=== Section Start ===

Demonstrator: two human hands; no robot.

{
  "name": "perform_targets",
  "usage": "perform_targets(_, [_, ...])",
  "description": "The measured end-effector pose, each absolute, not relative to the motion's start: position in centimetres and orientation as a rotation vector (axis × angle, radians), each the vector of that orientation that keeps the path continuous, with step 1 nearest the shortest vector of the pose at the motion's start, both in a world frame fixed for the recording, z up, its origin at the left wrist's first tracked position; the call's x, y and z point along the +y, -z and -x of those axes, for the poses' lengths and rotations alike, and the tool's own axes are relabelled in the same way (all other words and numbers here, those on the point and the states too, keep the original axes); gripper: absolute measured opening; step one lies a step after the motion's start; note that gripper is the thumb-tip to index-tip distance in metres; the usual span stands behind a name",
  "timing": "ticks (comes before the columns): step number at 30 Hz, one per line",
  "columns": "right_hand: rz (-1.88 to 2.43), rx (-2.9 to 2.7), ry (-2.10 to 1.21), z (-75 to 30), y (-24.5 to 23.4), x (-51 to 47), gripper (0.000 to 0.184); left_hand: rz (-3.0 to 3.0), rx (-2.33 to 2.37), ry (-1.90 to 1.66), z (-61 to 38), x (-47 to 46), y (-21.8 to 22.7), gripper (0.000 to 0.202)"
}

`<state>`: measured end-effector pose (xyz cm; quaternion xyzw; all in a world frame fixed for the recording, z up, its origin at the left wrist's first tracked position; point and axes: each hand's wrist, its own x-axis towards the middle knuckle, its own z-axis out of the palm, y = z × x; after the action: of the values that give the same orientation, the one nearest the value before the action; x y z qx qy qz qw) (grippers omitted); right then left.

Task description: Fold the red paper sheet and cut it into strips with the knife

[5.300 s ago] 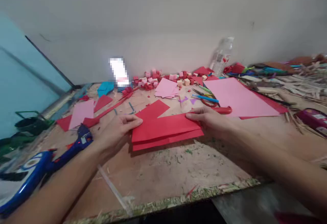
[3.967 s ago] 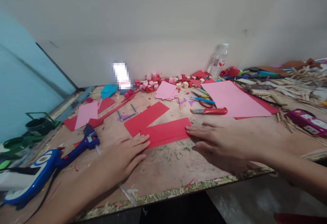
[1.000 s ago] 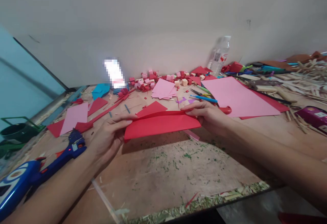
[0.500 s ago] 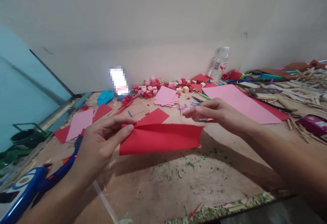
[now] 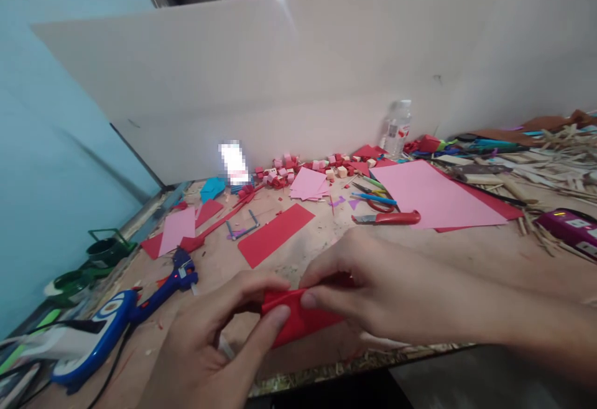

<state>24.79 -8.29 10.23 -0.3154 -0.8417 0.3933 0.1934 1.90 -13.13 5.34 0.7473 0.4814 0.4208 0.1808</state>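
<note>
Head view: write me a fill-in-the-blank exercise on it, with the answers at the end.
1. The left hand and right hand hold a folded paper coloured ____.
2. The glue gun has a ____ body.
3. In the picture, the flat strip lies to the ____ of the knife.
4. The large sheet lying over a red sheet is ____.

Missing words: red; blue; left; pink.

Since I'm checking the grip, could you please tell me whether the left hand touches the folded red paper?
Touching: in the head view, the left hand has its thumb laid against the near face of the folded red paper.
</note>
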Motion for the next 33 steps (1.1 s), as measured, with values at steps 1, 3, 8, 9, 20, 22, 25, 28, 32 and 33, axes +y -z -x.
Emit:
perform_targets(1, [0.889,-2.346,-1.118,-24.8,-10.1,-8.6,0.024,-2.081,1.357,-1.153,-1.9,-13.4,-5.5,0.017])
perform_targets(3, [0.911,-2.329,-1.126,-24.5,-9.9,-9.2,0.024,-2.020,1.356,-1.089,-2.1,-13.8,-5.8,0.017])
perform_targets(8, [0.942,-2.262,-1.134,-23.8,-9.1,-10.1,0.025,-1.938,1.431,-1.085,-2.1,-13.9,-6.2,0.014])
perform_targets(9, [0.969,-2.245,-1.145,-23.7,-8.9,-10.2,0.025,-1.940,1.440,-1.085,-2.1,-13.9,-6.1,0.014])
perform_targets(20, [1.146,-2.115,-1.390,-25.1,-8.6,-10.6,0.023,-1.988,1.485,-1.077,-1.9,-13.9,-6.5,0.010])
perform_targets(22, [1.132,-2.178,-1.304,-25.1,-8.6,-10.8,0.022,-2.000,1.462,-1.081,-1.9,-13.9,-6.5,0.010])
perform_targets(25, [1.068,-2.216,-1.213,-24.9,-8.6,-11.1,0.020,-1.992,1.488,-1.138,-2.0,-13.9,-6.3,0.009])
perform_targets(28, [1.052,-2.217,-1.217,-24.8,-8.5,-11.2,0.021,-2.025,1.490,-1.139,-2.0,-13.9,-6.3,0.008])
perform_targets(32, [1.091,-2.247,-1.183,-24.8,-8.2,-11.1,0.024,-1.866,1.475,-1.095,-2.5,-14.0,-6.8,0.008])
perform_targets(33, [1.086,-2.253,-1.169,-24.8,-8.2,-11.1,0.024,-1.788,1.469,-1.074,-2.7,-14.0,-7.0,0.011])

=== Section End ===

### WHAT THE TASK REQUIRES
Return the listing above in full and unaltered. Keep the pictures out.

### RESPONSE TO THE EXERCISE
Demonstrator: two human hands; no robot.

{
  "name": "perform_targets",
  "usage": "perform_targets(_, [_, ...])",
  "description": "The measured end-effector pose, each absolute, not relative to the motion's start: position in centimetres and orientation as a rotation vector (axis × angle, radians), each the vector of that orientation that keeps the path continuous, with step 1 nearest the shortest vector of the pose at the motion's start, both in a world frame fixed for the recording, z up, its origin at the left wrist's first tracked position; the call's x, y and z point along the +y, -z and -x of those axes, for the poses' lengths and rotations alike, and the tool's own axes are relabelled in the same way (all other words and numbers here, those on the point and the states too, keep the original axes); gripper: absolute measured opening; step one lies a step after the motion's start; note that gripper is the thumb-tip to index-tip distance in metres; the usual span stands behind a name",
  "timing": "ticks (comes before the columns): step number at 30 Hz, one per line",
  "columns": "right_hand: rz (-1.88 to 2.43), rx (-2.9 to 2.7), ry (-2.10 to 1.21), z (-75 to 30), y (-24.5 to 23.4), x (-51 to 47), gripper (0.000 to 0.184); left_hand: rz (-3.0 to 3.0), rx (-2.33 to 2.37), ry (-1.90 to 1.66), z (-61 to 38), x (-47 to 46), y (-21.8 to 22.7), gripper (0.000 to 0.202)"
}

`<state>`: measured end-effector pose (xyz cm; quaternion xyzw; all in a world frame fixed for the recording, z up, its origin at the left wrist's first tracked position; point and axes: each hand's wrist, its own x-axis towards the middle knuckle, its own z-axis out of the palm, y = z × x; after the action: of the values that give the same orientation, the one nearest the value before the action; x y z qx qy qz qw) (grippers omitted); right then left.

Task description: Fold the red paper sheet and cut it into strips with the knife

[5.300 s ago] 
[3.967 s ago] 
[1.000 s ago] 
[0.500 s ago] 
[now] 

<state>24.79 -8.29 10.23 -0.3154 -0.8417 0.3933 0.1934 1.90 -13.13 5.34 0.7473 0.4814 0.4208 0.1808</state>
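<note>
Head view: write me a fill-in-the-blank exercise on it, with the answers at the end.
1. The left hand and right hand hold a folded paper coloured ____.
2. The glue gun has a ____ body.
3. In the picture, the flat strip lies to the ____ of the knife.
4. The large sheet lying over a red sheet is ____.

Missing words: red; blue; left; pink.

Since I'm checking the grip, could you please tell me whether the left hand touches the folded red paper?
Touching: in the head view, the left hand has its thumb laid against the near face of the folded red paper.
</note>
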Motion for the next 33 steps (1.1 s), as measured, with values at steps 1, 3, 8, 9, 20, 22, 25, 28, 32 and 33, axes +y -z -x.
Emit:
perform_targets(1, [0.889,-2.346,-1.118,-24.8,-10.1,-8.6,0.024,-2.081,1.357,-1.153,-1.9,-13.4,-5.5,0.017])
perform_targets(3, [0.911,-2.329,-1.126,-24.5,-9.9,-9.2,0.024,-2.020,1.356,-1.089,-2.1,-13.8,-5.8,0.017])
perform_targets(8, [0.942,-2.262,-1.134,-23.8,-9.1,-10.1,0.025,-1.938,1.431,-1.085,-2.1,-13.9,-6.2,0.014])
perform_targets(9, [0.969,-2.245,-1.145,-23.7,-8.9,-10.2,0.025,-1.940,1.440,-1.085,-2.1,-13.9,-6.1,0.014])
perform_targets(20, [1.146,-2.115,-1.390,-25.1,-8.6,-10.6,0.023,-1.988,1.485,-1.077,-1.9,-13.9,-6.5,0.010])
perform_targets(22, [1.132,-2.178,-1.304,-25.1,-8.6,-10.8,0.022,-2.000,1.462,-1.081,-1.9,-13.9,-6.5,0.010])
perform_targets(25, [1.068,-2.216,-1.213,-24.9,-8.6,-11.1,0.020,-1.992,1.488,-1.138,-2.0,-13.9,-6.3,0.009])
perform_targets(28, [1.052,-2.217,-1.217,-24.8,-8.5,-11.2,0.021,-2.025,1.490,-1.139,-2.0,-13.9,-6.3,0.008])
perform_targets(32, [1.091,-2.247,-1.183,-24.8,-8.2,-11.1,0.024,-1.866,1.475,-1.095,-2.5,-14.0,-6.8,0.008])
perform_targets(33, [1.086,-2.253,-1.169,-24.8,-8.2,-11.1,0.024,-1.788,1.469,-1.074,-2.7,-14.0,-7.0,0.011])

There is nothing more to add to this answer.